## [REQUIRED WORK]
In the listing below, the lines starting with the line with "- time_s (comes" and going on through the line with "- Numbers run" are to be reproduced exactly, and only those.

## [DATASET RECORDS]
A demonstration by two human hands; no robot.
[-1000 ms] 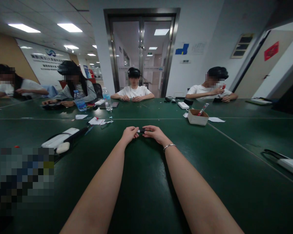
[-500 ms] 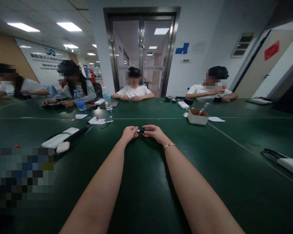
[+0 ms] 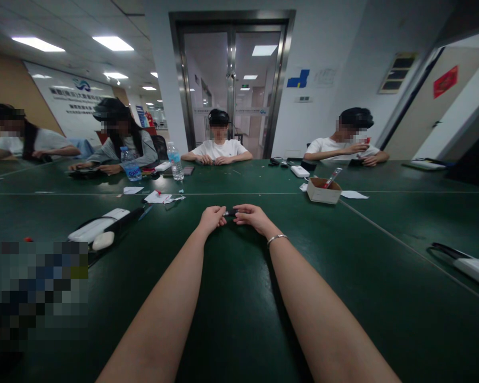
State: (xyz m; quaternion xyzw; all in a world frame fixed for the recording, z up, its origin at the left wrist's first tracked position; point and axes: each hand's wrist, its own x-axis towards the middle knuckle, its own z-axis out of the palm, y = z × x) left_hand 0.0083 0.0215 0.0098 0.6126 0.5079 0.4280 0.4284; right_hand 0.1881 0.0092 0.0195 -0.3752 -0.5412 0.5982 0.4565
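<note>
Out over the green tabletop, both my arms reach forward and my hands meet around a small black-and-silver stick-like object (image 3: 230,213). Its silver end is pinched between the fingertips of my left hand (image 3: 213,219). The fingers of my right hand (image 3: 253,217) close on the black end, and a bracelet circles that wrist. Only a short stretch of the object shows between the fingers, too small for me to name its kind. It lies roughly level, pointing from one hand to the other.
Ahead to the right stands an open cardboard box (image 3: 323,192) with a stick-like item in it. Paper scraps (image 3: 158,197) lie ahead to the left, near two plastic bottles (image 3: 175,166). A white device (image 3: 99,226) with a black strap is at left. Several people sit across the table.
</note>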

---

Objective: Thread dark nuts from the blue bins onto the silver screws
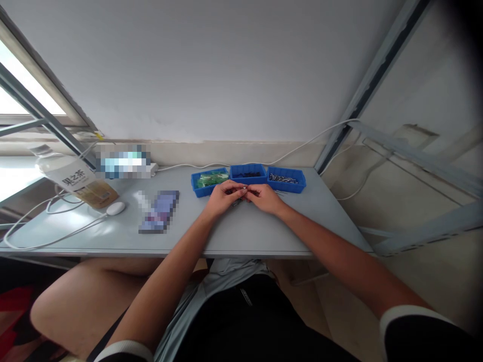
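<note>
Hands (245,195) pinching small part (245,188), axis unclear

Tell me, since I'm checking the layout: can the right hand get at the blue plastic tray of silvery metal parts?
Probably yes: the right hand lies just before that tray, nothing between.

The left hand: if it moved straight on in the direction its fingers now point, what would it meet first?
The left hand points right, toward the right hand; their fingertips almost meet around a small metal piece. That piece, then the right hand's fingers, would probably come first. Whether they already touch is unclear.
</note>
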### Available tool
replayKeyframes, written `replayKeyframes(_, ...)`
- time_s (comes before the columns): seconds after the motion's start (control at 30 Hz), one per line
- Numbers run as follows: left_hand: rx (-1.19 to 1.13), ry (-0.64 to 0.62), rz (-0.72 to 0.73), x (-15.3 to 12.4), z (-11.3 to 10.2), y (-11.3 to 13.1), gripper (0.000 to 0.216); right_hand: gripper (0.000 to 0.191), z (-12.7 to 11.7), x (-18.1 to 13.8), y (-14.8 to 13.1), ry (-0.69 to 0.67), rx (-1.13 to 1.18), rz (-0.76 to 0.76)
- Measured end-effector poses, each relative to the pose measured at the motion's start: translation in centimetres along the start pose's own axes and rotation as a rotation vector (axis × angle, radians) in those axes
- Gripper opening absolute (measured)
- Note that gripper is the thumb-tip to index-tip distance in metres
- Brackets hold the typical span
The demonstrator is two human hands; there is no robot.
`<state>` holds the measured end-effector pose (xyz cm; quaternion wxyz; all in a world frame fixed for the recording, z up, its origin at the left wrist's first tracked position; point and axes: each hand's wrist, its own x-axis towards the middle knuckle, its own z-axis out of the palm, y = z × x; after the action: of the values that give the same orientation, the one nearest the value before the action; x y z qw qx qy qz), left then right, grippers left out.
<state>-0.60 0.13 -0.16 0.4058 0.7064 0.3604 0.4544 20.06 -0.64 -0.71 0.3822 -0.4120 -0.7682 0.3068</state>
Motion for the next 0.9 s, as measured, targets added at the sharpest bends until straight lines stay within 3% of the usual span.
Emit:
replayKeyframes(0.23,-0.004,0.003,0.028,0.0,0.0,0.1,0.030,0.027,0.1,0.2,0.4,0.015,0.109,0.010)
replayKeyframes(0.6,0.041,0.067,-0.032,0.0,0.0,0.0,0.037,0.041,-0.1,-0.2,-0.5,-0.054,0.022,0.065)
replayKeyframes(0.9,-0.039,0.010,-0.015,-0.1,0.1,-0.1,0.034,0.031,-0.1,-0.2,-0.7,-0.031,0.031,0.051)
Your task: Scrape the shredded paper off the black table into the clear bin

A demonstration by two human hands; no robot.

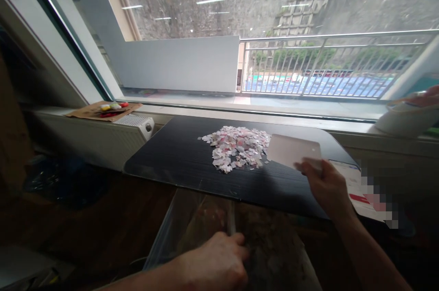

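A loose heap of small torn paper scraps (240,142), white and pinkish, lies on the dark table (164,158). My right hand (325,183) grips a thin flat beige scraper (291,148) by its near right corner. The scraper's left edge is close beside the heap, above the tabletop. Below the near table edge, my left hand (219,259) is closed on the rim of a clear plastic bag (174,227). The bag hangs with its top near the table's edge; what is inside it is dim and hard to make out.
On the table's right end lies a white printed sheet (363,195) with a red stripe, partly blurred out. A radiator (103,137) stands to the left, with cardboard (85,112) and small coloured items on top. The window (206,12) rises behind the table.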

## [TASK RESULT]
- time_s (comes before the columns): seconds after the motion's start (control at 30 Hz), one per line
- Numbers run as follows: left_hand: rx (-1.19 to 1.13), ry (-0.64 to 0.62), rz (-0.72 to 0.73), x (-15.3 to 12.4), z (-11.3 to 10.2), y (-11.3 to 13.1), gripper (0.000 to 0.216); right_hand: gripper (0.000 to 0.191), z (-12.7 to 11.7), x (-18.1 to 13.8), y (-14.8 to 13.1), ry (-0.69 to 0.67), rx (-1.13 to 1.18), rz (-0.76 to 0.76)

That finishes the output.